## Task description
Where the data below contains pictures, omit them; output the rest word for word.

___ Dataset extract

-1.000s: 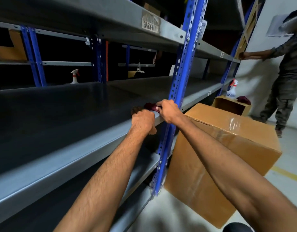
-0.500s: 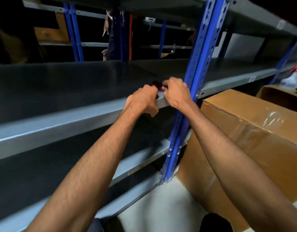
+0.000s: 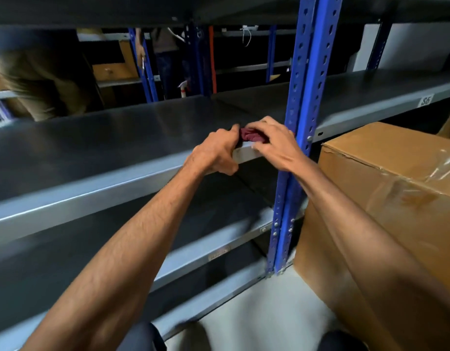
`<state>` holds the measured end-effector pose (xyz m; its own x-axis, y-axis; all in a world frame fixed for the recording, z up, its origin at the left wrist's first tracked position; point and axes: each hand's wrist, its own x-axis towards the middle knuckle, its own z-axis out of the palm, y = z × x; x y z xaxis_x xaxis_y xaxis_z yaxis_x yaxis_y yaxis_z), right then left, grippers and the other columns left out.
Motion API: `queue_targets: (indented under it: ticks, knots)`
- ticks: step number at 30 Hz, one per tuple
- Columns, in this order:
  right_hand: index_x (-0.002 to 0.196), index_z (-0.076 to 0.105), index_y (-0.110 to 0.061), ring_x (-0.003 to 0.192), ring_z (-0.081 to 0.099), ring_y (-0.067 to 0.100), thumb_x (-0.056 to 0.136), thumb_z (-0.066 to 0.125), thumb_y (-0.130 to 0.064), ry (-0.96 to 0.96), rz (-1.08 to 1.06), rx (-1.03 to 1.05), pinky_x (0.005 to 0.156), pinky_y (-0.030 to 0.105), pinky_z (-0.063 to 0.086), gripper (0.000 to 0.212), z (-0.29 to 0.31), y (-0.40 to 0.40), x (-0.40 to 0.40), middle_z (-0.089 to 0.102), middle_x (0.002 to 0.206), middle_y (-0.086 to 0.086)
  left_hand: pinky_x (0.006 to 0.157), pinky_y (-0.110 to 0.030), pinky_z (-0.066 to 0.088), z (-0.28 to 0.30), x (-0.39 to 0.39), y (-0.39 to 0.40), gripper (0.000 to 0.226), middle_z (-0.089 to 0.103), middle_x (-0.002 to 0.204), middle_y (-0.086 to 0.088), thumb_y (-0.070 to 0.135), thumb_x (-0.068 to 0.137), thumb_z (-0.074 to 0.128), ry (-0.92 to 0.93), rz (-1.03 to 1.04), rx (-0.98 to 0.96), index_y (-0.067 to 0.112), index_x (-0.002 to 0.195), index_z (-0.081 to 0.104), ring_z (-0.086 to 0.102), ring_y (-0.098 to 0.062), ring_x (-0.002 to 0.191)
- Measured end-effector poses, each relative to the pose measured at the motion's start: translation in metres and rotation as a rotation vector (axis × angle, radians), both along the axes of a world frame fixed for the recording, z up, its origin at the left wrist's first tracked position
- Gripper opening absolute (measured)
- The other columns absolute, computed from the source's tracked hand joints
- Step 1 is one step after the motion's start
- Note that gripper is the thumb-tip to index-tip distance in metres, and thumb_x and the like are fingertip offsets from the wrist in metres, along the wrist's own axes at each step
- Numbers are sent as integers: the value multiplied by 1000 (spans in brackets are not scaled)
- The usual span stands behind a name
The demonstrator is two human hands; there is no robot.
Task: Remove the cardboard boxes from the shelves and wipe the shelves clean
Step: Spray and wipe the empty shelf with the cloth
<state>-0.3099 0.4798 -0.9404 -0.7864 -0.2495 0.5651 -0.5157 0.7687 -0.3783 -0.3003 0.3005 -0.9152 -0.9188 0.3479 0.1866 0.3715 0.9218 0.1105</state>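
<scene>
Our fingers (image 3: 263,126) on both hands pinch a maroon rag (image 3: 253,136) at the front edge of the shelf (image 3: 122,138); left hand (image 3: 215,154) curls beside it, right hand (image 3: 274,143) drapes over. A box (image 3: 386,188) stands on the floor, right of the blue post (image 3: 303,97).

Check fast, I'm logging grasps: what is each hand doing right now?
Left hand: fingers curled, pinching the maroon cloth at the shelf edge.
Right hand: fingers curled over the same cloth, holding it.
</scene>
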Motion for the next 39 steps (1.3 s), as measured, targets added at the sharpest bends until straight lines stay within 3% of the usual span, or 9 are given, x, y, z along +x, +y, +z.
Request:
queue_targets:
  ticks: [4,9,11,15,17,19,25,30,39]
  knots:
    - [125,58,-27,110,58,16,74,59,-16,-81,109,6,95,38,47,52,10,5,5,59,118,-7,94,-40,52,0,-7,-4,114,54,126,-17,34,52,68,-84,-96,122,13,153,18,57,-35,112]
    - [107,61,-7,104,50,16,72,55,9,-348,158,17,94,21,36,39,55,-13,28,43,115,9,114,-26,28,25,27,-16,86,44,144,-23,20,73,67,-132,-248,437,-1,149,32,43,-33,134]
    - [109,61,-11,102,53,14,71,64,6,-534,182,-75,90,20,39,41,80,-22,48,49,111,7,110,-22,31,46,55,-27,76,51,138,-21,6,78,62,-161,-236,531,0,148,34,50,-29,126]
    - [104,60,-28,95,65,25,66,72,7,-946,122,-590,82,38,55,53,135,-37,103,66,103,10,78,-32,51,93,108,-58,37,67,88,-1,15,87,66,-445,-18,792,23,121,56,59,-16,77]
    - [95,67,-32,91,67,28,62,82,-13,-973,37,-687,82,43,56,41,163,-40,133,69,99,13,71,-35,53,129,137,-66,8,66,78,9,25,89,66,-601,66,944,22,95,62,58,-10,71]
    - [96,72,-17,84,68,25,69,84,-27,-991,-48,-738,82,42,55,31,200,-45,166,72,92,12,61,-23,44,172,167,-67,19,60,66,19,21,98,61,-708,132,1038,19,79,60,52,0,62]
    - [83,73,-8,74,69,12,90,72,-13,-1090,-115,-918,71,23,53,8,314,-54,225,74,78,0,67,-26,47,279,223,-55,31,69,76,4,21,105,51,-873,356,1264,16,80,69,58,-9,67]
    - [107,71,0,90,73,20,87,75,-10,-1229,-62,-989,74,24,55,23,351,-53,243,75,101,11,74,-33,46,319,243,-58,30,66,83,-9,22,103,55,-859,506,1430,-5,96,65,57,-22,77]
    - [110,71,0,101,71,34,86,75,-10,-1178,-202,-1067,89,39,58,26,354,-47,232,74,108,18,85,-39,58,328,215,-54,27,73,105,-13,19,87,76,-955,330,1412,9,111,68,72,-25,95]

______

## Exercise result
-1.000s: 
-0.500s: 
+0.000s: 
`<state>` holds the measured end-effector pose (xyz m; its own x-axis, y-axis; all in a world frame fixed for the recording, z up, its origin at the left wrist's first tracked position; point and axes: each hand's wrist, its own x-axis towards the middle knuckle, its own z-axis out of the palm, y = z × x; x y z xaxis_x xaxis_y xaxis_z yaxis_x yaxis_y yaxis_z), right then left, grippers and the other columns left out.
Motion API: `queue_targets: (indented under it: ticks, knots)`
- ticks: step number at 30 Hz, one per tuple
- Columns, in this order:
  right_hand: index_x (-0.002 to 0.196), index_z (-0.076 to 0.105), index_y (-0.110 to 0.061), ring_x (-0.003 to 0.192), ring_z (-0.081 to 0.099), ring_y (-0.067 to 0.100), thumb_x (-0.056 to 0.136), thumb_z (-0.066 to 0.125), thumb_y (-0.130 to 0.064), ry (-0.96 to 0.96), rz (-1.08 to 1.06), rx (-1.03 to 1.05), pinky_x (0.005 to 0.156), pinky_y (-0.030 to 0.105), pinky_z (-0.063 to 0.086), gripper (0.000 to 0.212), z (-0.29 to 0.31), y (-0.40 to 0.40), x (-0.40 to 0.40), middle_z (-0.089 to 0.102), middle_x (0.002 to 0.206), middle_y (-0.086 to 0.086)
  left_hand: pinky_x (0.006 to 0.157), pinky_y (-0.110 to 0.030), pinky_z (-0.066 to 0.088), z (-0.28 to 0.30), x (-0.39 to 0.39), y (-0.39 to 0.40), gripper (0.000 to 0.226), middle_z (-0.089 to 0.103), middle_x (-0.002 to 0.204), middle_y (-0.086 to 0.088), thumb_y (-0.070 to 0.135), thumb_x (-0.068 to 0.137), thumb_z (-0.074 to 0.128), ry (-0.92 to 0.93), rz (-1.03 to 1.04), rx (-0.98 to 0.96), index_y (-0.067 to 0.112), index_x (-0.002 to 0.195), index_z (-0.081 to 0.104), ring_z (-0.086 to 0.102), ring_y (-0.098 to 0.062), ring_x (-0.002 to 0.191)
- Measured end-effector poses, each relative to the pose measured at the motion's start: translation in metres and rotation as a rotation vector (axis × angle, radians), both along the axes of a world frame fixed for the recording, z up, its origin at the left wrist's first tracked position
- Gripper opening absolute (measured)
- The other columns absolute, computed from the source's tracked hand joints
- Step 1 is one step after the motion's start
- Note that gripper is the thumb-tip to index-tip distance in metres, and thumb_x and the like are fingertip offsets from the wrist in metres, along the wrist's own axes at each step
- Numbers are sent as integers: the value multiplied by 1000 (spans in brackets are not scaled)
- The usual span stands behind a name
The demonstrator is two human hands; there is no robot.
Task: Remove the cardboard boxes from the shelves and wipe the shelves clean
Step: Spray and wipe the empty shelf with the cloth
<state>-0.3099 0.4798 -0.9404 -0.7864 -0.2495 0.5651 -0.5157 0.7687 -0.3783 -0.3003 0.3005 -0.9152 -0.9188 0.3479 0.1866 0.3715 0.9218 0.1105</state>
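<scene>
Our fingers (image 3: 263,126) on both hands pinch a maroon rag (image 3: 253,136) at the front edge of the shelf (image 3: 122,138); left hand (image 3: 215,154) curls beside it, right hand (image 3: 274,143) drapes over. A box (image 3: 386,188) stands on the floor, right of the blue post (image 3: 303,97).

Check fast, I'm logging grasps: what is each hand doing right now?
Left hand: fingers curled, pinching the maroon cloth at the shelf edge.
Right hand: fingers curled over the same cloth, holding it.
</scene>
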Motion for the next 39 steps (1.3 s), as measured, targets added at the sharpest bends until straight lines stay within 3% of the usual span, or 9 are given, x, y, z along +x, +y, +z.
Request:
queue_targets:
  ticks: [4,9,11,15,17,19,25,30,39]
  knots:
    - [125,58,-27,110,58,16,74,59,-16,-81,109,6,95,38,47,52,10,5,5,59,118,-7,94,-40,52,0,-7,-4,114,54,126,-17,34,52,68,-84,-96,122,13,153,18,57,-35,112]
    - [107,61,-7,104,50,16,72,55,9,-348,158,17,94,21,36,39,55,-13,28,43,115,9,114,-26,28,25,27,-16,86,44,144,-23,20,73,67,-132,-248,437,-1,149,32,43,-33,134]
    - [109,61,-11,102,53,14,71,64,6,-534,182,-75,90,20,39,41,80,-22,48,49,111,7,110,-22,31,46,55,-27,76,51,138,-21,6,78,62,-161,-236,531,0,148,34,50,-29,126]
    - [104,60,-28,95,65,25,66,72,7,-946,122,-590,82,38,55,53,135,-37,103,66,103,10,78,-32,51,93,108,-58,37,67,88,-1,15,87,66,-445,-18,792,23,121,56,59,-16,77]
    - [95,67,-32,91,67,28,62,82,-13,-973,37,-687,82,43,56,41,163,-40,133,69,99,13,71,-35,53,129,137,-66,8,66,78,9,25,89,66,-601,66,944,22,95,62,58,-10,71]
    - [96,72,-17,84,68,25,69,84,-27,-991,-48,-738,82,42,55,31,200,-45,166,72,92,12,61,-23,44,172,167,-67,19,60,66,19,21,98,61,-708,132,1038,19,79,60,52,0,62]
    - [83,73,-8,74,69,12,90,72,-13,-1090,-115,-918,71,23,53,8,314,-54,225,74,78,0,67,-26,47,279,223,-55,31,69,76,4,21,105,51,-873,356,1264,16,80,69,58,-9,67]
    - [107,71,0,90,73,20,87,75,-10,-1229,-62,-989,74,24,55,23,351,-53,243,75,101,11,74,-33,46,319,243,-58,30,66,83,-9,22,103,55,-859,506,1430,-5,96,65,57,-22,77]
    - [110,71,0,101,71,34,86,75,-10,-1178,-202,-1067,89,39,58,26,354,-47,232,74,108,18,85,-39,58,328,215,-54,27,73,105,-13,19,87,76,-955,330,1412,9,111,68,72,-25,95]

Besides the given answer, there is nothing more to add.